Ulyana Sergeenko took us on a tour of the Russian countryside. Indeed, the most exciting thing about Sergeenko’s couture show was, quite frankly, the superb video that introduced it inside the Théâtre Marigny on the Champs Elysées.
Shot by the legendary photographer Ellen Von Unwerth it featured wild wolves; beautiful white stallions; Tolstoyan villas; Chekhov estates and some wonderfully melodramatic emoting by a series of Russian beauties. It elicited a huge burst of cheers from the strangely small audience of barely 200. Quite why the theatre was half empty you had better ask the couturier’s PR department. Talk about a seating malfunction.

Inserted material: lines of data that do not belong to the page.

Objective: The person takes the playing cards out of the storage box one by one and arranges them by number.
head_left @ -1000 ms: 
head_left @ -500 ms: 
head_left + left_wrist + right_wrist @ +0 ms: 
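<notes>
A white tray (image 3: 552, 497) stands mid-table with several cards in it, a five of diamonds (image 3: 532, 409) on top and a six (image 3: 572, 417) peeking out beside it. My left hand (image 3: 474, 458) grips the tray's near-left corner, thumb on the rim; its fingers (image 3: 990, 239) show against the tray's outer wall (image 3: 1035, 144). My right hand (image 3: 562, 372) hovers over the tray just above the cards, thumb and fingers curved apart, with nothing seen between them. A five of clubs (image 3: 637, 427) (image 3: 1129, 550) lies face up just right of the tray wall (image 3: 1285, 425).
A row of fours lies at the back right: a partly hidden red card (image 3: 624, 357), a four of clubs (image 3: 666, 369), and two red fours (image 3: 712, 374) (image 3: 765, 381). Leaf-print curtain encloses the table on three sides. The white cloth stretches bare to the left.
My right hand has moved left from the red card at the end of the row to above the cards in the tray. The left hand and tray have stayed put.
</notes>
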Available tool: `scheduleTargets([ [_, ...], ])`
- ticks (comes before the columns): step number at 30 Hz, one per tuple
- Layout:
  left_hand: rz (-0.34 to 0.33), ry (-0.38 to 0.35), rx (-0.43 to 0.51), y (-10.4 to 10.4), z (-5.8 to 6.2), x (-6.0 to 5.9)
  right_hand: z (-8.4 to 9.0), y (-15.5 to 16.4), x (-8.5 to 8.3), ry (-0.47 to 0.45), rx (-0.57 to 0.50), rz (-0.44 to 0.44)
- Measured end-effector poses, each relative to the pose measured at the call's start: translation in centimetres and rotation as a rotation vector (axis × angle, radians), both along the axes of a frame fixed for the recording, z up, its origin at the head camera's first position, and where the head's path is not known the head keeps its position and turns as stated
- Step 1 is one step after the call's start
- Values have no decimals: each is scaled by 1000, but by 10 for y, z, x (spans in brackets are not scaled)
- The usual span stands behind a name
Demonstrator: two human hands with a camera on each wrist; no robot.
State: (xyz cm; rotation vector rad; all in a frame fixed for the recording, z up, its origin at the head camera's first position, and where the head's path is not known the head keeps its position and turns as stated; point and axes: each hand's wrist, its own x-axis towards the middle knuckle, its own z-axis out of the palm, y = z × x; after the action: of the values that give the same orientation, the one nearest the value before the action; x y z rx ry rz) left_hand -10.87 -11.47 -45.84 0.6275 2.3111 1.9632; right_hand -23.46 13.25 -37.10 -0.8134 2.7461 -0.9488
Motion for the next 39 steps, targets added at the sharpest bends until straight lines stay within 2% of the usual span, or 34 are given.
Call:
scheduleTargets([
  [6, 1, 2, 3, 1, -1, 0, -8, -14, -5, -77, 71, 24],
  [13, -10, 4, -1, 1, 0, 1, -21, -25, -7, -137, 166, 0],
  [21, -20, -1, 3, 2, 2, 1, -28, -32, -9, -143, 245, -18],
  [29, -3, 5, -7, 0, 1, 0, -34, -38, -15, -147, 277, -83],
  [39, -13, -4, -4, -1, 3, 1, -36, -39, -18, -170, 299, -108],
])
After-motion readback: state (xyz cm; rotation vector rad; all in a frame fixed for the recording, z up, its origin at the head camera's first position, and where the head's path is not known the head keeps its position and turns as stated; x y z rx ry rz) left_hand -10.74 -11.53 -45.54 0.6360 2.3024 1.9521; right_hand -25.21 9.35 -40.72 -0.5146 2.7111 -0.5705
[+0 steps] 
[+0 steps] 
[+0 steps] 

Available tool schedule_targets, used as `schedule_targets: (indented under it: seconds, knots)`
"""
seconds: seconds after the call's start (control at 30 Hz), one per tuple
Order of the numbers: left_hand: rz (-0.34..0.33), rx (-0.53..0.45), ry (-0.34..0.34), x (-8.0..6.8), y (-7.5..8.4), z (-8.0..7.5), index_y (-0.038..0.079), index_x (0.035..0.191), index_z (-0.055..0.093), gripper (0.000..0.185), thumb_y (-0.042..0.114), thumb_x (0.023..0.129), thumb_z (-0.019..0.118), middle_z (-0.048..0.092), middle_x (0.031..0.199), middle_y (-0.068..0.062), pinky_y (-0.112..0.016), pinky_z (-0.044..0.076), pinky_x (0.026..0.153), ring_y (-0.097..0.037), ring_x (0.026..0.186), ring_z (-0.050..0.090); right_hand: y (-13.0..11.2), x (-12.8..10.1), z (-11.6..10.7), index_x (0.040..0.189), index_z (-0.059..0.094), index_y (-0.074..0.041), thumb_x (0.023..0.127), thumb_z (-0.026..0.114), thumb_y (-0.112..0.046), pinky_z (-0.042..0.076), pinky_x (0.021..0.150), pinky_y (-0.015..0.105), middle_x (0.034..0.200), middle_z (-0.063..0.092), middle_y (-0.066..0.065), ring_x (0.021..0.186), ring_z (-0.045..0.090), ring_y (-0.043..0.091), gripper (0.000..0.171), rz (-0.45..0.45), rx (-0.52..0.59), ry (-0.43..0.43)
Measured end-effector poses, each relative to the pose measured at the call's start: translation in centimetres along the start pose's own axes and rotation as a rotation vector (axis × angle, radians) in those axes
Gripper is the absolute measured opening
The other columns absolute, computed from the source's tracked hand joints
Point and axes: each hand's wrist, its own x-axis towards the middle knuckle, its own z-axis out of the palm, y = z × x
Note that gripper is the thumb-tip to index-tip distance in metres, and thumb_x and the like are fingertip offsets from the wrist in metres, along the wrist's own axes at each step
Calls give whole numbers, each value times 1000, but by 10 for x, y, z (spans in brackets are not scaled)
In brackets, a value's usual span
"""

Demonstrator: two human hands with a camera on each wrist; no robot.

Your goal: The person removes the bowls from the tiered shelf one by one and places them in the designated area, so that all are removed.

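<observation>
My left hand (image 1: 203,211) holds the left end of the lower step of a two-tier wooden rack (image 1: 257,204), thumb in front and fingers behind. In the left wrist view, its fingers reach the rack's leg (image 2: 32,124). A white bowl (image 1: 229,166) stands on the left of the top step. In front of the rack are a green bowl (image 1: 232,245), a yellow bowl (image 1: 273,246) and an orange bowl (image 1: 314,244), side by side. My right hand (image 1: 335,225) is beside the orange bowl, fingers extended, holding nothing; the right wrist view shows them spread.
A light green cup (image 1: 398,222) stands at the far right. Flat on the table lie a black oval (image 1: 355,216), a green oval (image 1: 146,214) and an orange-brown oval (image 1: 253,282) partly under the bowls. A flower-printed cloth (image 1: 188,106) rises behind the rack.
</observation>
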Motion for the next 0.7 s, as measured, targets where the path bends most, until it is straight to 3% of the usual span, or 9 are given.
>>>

Post video, the cast appeared in a beautifully made set; a silver birch forest of the sort one only really gets in Russia. Capturing the soulfulness and gray-eyed intensity of the Russian enigma.
Other designers looked to the stars and flowers, like Bertrand Guyon at Schiaparelli, recalling the founder’s youth admiring the galaxy with her Milanese astronomer uncle. The collection was entitled "Florea Ursae Majoris," or "Dream of Star’s Flowers." The result, however, was a decided mishmash of ideas; ballooning sleeves with mini dresses, giant coats printed with maps of the universes then finished with turquoise fabric muffs, and a violet feather bubble dress where someone forgot to add the sleeves. All, unfathomably, anchored by cowboy boots.

Ronald van der Kemp
Couture is famed as the great laboratory of fashion, and one scientist who will always be loved is Ronald van der Kemp. His entire collection was about upcycling, using found material, and he got a tremendous reception when he took his bow in the Dutch Embassy of Paris. His clothes are more intriguing than beautiful, novel rather than magical, but his ironic grand dame gowns and perfectly cut chauffeur’s pant-suit in midnight blue were both great.

Julien Fournié
Couture is not just about global names, and the week is also the chance to witness proper Indie couturiers who create one-off pieces for individual clients. Like Julien Fournié, whose collection shown in the famed Protestant temple, L’Oratoire du Louvre, was largely based on second-skin leather. Bias cut gowns in leopard print pigskin; an elegantly cut cocktail dress in sapphire blue reindeer; an anthracite snakeskin evening gown; a parakeet python and silk va va voom robe. Fournié insists he will only make one example for one look; and further examples require that he sketch a new idea on his iPad. Something he is extremely good at, seeing as he was one of 40 artists, including David Hockney, to be invited by Apple to their keynote address in Brooklyn last October.

Azzi & Osta
The latest talent to emerge from Lebanon are Azzi & Osta, a talented duo, who showed a collection whose theme was the Chinese silk road. Graduates of Esmod fashion school in Beirut, and former creatives at their country’s most noted designer Elie Saab, George Azzi and Assaad Osta showed a light peppermint gown, delicately embroidered with a Chinese willow tree pattern, continuing Paris’ nature theme. Also on view in their Hôtel de Crillon presentation, a superb robe in faille, with metal beading that recalled a Byzantine icon. They named that dress Theodora, after the empress and their collection had an imperial quality and finish.